Do Good and Talk About It: GEM-DIAMOND's Green Plan
An outline of the GEM-DIAMOND's sustainability commitments
by Katharina Weber and Larissa Böckmann
The GEM-DIAMOND doctoral program is committed to sustainability and ethical responsibility. However, in our daily activities, we often experience tensions between these commitments and the expectations placed upon us by the program and the broader academic environment. This post outlines the program's sustainability commitments while highlighting some of the tensions and struggles encountered in striving towards these goals.
Intentional Giving
Recognizing the environmental impact of traveling for conferences and fieldwork, GEM-DIAMOND sets aside a portion of its budget specifically to compensate for these emissions. However, instead of opting for traditional carbon offset projects, the program chooses to donate these funds to NGOs like Client Earth, which work on the systemic level to address climate change. This decision reflects a conscious effort to ensure that every action taken has a meaningful and lasting impact.
Why We Don't Just Offset Carbon
The traditional approach to carbon offsetting often involves investing in projects like reforestation or carbon capture technology. However, GEM-DIAMOND has chosen a different path. Studies have shown that many forest-based and technology-based offsets have overstated their climate benefits, failing to deliver the promised tonne-for-tonne emissions compensation.
Regular scandals bring the insufficiencies of offsetting to light. For example, in 2023, Verra, the world’s leading certifier made headlines, as it was revealed that more than 90% of their rainforest carbon offsets do not represent real emission reductions. Their projects frequently overstate their effectiveness in preventing deforestation and reducing emissions, resulting in "phantom credits" that offer no genuine climate benefit. Unfortunately, these scandals are not the exception but the norm. Finding a credible and effective offsetting project is a search for the needle in the haystack.
By diverting funds to organisations like Client Earth, which focus on advocacy and legal action, GEM-DIAMOND aims to support systemic changes that address the root causes of climate change.
A Participatory Process
The selection process for the annual donation is participatory, empowering the fellows to play an active role. The GEM-DIAMOND fellows propose organisations, covering both systemic advocacy and direct environmental action, that align with the following criteria:
- Impact: The chosen initiative must make a significant difference, whether through advocacy and policy change or direct on-the-ground action like preventing deforestation.
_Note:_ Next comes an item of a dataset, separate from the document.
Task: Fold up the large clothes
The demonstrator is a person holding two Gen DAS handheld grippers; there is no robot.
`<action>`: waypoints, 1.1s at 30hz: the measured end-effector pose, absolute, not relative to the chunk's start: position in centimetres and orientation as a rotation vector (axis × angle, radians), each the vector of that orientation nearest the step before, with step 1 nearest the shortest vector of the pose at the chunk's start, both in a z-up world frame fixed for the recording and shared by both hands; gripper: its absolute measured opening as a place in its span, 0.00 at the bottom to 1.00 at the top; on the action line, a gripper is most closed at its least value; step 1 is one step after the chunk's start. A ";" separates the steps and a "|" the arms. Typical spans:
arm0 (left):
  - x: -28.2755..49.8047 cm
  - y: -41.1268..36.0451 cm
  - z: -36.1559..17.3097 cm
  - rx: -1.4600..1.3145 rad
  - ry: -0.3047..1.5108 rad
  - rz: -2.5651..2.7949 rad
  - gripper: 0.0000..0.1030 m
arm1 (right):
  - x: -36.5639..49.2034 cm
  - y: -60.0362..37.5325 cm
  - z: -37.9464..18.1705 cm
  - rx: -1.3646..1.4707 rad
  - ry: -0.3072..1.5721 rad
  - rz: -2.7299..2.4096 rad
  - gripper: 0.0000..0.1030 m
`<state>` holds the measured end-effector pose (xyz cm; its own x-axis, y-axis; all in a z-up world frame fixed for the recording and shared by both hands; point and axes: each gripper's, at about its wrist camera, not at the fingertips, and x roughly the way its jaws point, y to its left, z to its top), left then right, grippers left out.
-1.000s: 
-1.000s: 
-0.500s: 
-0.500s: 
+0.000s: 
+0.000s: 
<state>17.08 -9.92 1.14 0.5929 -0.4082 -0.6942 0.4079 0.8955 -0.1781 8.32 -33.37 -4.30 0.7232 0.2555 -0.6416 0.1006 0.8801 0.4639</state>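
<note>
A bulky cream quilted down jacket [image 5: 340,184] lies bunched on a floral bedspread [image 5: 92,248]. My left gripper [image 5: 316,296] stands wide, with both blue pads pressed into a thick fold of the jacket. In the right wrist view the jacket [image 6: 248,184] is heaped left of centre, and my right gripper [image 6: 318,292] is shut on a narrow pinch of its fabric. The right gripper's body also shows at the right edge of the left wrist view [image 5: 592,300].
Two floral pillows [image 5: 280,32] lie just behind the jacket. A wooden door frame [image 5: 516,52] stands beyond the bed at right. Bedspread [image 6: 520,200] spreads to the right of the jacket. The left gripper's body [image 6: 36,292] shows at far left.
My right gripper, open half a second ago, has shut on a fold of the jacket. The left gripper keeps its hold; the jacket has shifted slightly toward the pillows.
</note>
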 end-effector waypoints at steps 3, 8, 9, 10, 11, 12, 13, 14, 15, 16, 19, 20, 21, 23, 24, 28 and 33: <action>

- Transparency: The use of funds must be clear and trackable. For traditional offset projects, the methodology must be approved, while other initiatives must provide transparent usage of the donated funds.
- Climate Change Focus: The project must directly relate to combating climate change.
Fellows then vote on which project to support, ensuring that the decision reflects the values and priorities of the entire GEM-DIAMOND community.
Beyond Carbon Offsetting: A Green Plan for Academia
In the world of academia sustainability is still a side show. International doctoral programs, like GEM-DIAMOND, do not take sustainability concerns into account, when they are being designed. As they try to foster collaboration and knowledge exchange across Europe and beyond, they mandate extensive (if not excessive) inter-European and inter-continental travel. There is no consideration over the sensibility of flying across half the globe for a 2-day conference. In contrast, such behaviour is expected. To be quite transparent, we have also witnessed that for GEM DIAMOND - the commitment to its environmental impact comes second.
There are small starting points for action beyond the financial commitment. The program's Green Plan includes several practical measures to minimise its environmental footprint. For instance, GEM-DIAMOND mandates train travel for journeys under five hours and preferences catering for events that is local, organic, and vegetarian. While the implementation of these ideals still leaves room for improvement, they are easy measures that could be adopted by a much wider audience within academia. If there is one thing that academics have, it is the possibility of working remotely - for example in a train.
For the future sustainability considerations should already be at the forefront when designing doctoral programs. They should not be an afterthought or leave it to money to pay-off environmental burdens. Dedicating a part of the budget for compensation is a good idea. But it can only be one part of the puzzle. As for the rest, maybe it is sufficient to only travel to conferences within reach by train. Maybe individuals may attend a meeting virtually. In some cases, already a sensible temporal or geographical scheduling of activities can make a difference and reduce individual travel. When structurally employed, these are expected to add up to a substantive impact. Maybe data and emails could be stored on sustainably run servers. Maybe sustainability could become a decision-making criterion just as important as cost-efficiency or academic reputation.
And so as we fight our own small battles for more sustainability in academia, we trust Client Earth with the rest.